MOVIMENTO IMPEGNO E TESTIMONIANZADopo l'anno dell'Eucaristia, l'anno dell'Amore. È questa
la splendida iniziativa lanciata ad ottobre da S.E. Mons. Claudio Gatti, Vescovo
ordinato da Dio. L'8 dicembre, festa dell'Immacolata Concezione, la nostra comunità
è entrata nell'anno dell'Amore, che terminerà l'8 dicembre 2006.
Il Vescovo dell'Eucaristia aveva lanciato l'idea dell'anno eucaristico, poi
ripresa da Giovanni Paolo II, chissà se anche questa volta la Chiesa
farà sua questa meravigliosa iniziativa.
"L'Eucaristia è l'amore di Dio rivolto agli uomini, adesso è
necessario che l'amore degli uomini vada verso Gesù Eucaristia, verso
Dio, verso la Trinità. L'anno dell'Amore è la risposta all'anno
dell'Eucaristia. Fare l'anno dell'Eucaristia senza farlo seguire da qualche
cosa di impegnativo sarebbe sterile". Così il Vescovo dell'amore,
come lo ha chiamato la Madre dell'Eucaristia, ci ha spiegato le ragioni che
lo hanno portato a lanciare l'anno della carità. Dobbiamo impegnarci
ad amarci il più possibile. L'amore deve essere vissuto nell'interno
delle famiglie, nell'interno delle comunità. Dobbiamo riuscire a realizzare
ciò che ci ha detto Gesù un anno fa, cioè riunire tutti
i nostri cuori e formare un unico grande cuore unito al Suo Cuore Sacratissimo,
al Cuore Immacolato di Maria e al grande cuore di San Giuseppe che non può
essere escluso da questa fiamma d'amore, da questo cuore d'amore che noi vogliamo
realizzare. Ognuno deve sentire dentro di sé il desiderio di vivere in
questa fiamma d'amore per poter contagiare anche gli altri. Non devono esserci
divisioni, conflitti, discussioni e se dovessero sorgere, devono essere immediatamente
vinti dalla carità. L'anno dell'amore sarà la risposta che noi
daremo, come comunità, a Dio Padre, a Dio Figlio e a Dio Spirito Santo,
a Dio Uno e Trino realmente presente nell'Eucaristia, questa è la nostra
risposta, la nostra testimonianza e il nostro impegno.

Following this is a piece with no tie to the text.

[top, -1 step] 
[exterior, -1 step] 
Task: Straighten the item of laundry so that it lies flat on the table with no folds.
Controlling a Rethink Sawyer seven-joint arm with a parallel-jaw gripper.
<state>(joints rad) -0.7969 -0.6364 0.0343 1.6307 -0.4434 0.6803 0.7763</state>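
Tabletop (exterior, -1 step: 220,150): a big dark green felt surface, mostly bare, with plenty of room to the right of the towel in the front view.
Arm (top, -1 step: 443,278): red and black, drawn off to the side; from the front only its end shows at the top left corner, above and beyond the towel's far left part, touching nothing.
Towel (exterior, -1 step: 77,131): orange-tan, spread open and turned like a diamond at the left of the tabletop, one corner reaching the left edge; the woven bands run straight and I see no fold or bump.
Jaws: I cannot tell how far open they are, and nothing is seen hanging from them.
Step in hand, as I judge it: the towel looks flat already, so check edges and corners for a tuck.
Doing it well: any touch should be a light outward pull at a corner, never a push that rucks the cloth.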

Senza amore, senza carità, non si va da nessuna parte. Se non c'è
l'amore vuol dire che non c'è neanche una forte presenza eucaristica.

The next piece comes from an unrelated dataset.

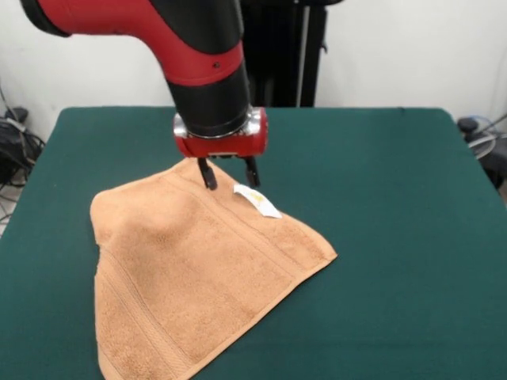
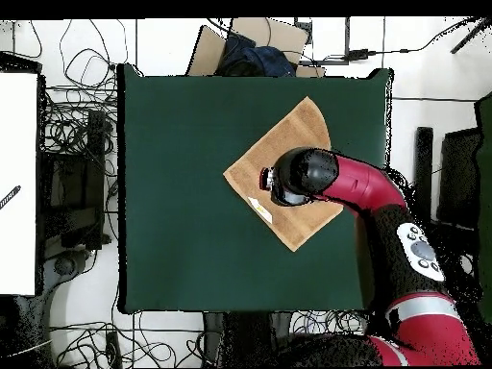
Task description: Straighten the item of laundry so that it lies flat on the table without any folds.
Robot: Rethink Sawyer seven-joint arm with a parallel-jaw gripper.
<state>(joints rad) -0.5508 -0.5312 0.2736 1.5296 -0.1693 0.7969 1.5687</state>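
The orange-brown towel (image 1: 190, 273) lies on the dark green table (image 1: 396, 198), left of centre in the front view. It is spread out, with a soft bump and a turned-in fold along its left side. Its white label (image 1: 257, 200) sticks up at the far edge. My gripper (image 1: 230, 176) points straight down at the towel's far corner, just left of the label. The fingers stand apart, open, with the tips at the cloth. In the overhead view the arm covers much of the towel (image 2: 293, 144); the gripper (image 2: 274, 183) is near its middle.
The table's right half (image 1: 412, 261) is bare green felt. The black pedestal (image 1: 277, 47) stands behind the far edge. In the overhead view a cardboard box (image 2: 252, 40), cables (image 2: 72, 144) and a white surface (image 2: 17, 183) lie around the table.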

Solo l'Eucaristia ha la potenza di trasformare, di cambiare e di indirizzare
le persone verso il bene e soltanto con la vita in grazia di Dio, nel rispetto
dei comandamenti, riusciamo a credere nell'impossibile, a sperare contro ogni
speranza e ad amare anche i nostri nemici. Questo è il grande insegnamento
di Gesù Eucaristia e della Madre dell'Eucaristia. Un atto d'amore, un
atto di carità che uno di noi fa all'altro è un aiuto, un sorriso,
o un trattenere dentro di sé una parola forte. Un atto di amore che noi
facciamo ad un altro membro della comunità, ad un conoscente, un familiare,
un collega di lavoro, ha una risonanza mondiale. Quell'atto di carità
rivolto ad un fratello, ad una sorella, può essere preso da Dio come
occasione per convertire altre persone.
L'amore è superiore alla preghiera: "Prima imparate ad amare e poi
pregate", ci ha insegnato Gesù. Se noi operiamo un gesto d'amore
ad un fratello vicino, un altro fratello lontano centinaia o migliaia di chilometri
può essere salvato. Ecco perché il Vescovo ci ha incoraggiato
a moltiplicare gli atti d'amore fra di noi, i sorrisi, gli atteggiamenti positivi.
Dobbiamo bloccare qualsiasi parola o atteggiamento che può far soffrire
anche minimamente un altro fratello. Questo genera nella Chiesa una valanga
di grazie, di benedizioni, di aiuti soprannaturali. Più ci ameremo tra
noi, più dimostreremo di amare Dio. La conversione degli altri dipende
dall'amore che noi sapremo dare ad un nostro fratello, un gesto, una parola,
una nostra azione. "Ogni briciola di carità è un gradino
della grande scala che porta al Paradiso e che aiuta i vostri fratelli a farla",
sono le meravigliose parole di una lettera di Dio.